Dr. Casper: “We just want our patients back.” — Jeanna Shepard

Viral load represents the amount of virus particles in a given space or medium. In order to decrease it, the first thing the hospital did internally was transform previously unavailable spaces into “negative pressure” rooms, which decrease viral load by preventing air from circulating through the rest of the hospital. When the pandemic began, the hospital only had one negative pressure room. Now the emergency department alone has five.

They’ve also built an emergency department annex for non-Covid related visits, continued “terminally cleaning” parts of the facility — an intense disinfecting procedure that involves removing and sanitizing every detachable item from a room — and become even stricter about the use of masks and personal protection equipment, for both patients and hospital employees.

“It’s been amazing to watch,” Dr.
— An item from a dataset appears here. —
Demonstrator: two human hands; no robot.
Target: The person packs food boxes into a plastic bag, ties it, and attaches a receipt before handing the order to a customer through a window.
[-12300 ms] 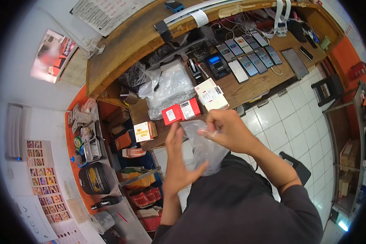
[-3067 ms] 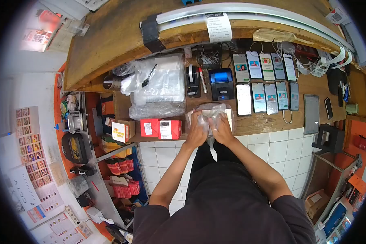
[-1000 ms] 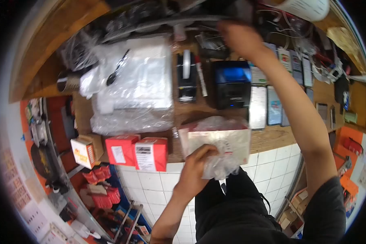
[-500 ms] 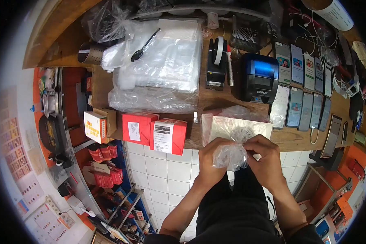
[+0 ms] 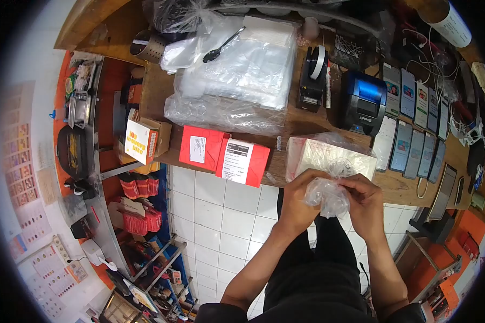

Casper said. “This is a different workflow. And I think the more we’ve done it, and the more we’ve drilled, and the more we’ve trained, the better we’re getting at it.”

With those measures in place, hospital staff hope that they can allay patients fears of coming through their doors — or tents. Dr. Casper said the ER has seen an increase in visits recently, and she hopes the trend continues.

“We just want our patients back,” she said.